**EXERCISE INSTRUCTIONS:** Your task is to repeat exactly the lines below between the line holding "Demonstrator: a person" and the line holding "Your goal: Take", inclusive, and only those.

[RECORD EXTRACTS Boundary: Start]

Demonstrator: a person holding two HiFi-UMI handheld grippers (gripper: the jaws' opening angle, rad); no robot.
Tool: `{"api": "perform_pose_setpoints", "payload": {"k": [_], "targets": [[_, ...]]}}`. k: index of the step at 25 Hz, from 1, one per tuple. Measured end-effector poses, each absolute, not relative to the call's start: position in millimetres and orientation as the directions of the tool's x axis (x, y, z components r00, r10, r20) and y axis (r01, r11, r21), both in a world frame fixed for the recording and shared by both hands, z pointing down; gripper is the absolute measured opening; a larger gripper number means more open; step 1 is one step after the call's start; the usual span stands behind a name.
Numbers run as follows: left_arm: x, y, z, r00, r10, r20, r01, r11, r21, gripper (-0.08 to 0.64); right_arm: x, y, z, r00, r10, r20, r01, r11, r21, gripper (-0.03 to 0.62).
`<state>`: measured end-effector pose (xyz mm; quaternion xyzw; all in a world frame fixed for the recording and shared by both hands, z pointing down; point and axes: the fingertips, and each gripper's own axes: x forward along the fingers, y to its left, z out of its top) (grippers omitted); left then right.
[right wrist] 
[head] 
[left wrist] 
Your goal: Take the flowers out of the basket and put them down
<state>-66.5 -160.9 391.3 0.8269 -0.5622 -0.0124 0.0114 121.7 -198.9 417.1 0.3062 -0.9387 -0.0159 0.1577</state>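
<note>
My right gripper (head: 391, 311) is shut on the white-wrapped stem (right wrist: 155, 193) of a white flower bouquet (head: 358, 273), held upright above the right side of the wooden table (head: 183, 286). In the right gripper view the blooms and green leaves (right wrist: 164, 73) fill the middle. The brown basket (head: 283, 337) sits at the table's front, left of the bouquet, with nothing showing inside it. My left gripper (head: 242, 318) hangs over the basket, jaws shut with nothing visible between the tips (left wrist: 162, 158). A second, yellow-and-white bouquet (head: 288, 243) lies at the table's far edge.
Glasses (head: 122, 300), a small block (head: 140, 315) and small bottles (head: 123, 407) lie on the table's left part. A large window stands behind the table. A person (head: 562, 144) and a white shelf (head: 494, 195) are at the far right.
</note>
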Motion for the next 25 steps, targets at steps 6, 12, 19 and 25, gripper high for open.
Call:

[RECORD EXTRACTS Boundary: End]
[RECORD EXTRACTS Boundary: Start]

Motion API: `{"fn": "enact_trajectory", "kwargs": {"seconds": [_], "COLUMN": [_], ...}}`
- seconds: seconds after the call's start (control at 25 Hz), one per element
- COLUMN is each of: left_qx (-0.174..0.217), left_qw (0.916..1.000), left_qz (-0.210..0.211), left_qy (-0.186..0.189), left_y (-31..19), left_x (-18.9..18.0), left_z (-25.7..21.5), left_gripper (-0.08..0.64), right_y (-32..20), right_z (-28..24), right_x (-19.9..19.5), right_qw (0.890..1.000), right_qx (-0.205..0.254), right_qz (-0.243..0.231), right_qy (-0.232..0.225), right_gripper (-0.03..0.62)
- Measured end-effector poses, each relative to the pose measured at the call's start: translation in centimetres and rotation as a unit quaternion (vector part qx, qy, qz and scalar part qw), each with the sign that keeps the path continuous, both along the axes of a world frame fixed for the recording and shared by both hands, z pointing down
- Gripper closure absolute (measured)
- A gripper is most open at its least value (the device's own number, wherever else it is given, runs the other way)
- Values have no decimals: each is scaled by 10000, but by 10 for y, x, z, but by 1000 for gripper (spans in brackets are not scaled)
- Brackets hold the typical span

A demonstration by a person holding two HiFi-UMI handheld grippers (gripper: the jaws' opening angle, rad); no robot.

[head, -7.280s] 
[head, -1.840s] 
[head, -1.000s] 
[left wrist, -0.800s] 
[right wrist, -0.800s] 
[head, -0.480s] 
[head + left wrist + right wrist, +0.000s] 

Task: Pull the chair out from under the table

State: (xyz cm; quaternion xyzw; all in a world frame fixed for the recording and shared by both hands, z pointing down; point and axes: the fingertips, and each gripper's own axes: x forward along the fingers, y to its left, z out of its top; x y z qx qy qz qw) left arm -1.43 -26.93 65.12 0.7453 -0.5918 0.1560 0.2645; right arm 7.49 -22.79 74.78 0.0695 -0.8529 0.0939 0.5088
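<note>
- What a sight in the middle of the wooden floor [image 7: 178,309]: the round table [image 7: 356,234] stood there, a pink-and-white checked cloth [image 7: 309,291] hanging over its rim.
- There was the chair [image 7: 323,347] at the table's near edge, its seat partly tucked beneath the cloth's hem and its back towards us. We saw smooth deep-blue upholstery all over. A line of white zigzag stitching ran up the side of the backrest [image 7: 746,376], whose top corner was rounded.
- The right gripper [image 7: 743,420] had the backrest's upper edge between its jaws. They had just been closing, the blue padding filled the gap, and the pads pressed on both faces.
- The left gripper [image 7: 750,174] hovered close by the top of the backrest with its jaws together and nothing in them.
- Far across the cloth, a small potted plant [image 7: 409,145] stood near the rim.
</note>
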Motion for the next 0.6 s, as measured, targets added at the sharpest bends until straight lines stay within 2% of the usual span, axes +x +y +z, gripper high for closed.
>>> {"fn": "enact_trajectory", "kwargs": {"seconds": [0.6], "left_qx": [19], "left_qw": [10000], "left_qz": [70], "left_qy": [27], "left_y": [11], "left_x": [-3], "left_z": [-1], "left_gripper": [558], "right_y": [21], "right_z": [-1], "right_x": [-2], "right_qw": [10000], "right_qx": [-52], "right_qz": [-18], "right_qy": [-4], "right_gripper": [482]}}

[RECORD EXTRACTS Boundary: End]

**ANSWER SPACE:**
Demonstrator: a person holding two HiFi-UMI handheld grippers (gripper: the jaws' opening angle, rad); no robot.
Tool: `{"api": "perform_pose_setpoints", "payload": {"k": [_], "targets": [[_, ...]]}}`. k: index of the step at 25 Hz, from 1, one per tuple. Measured end-effector poses, each absolute, not relative to the call's start: position in millimetres and orientation as the directions of the tool's x axis (x, y, z components r00, r10, r20) and y axis (r01, r11, r21), both in a world frame fixed for the recording and shared by both hands, z pointing down; gripper is the absolute measured opening; a larger gripper number means more open; step 1 is one step after the call's start; the usual span stands behind a name.
Numbers run as follows: left_arm: x, y, z, r00, r10, r20, r01, r11, r21, gripper (-0.08 to 0.64); right_arm: x, y, z, r00, r10, r20, r01, r11, r21, gripper (-0.03 to 0.62).
`<state>`: measured end-effector pose (xyz mm; quaternion xyzw; all in a world frame fixed for the recording and shared by both hands, z pointing down; point and axes: the fingertips, and each gripper's own axes: x forward along the fingers, y to its left, z out of its top) (grippers omitted); left then right.
[right wrist] 
[head] 
[left wrist] 
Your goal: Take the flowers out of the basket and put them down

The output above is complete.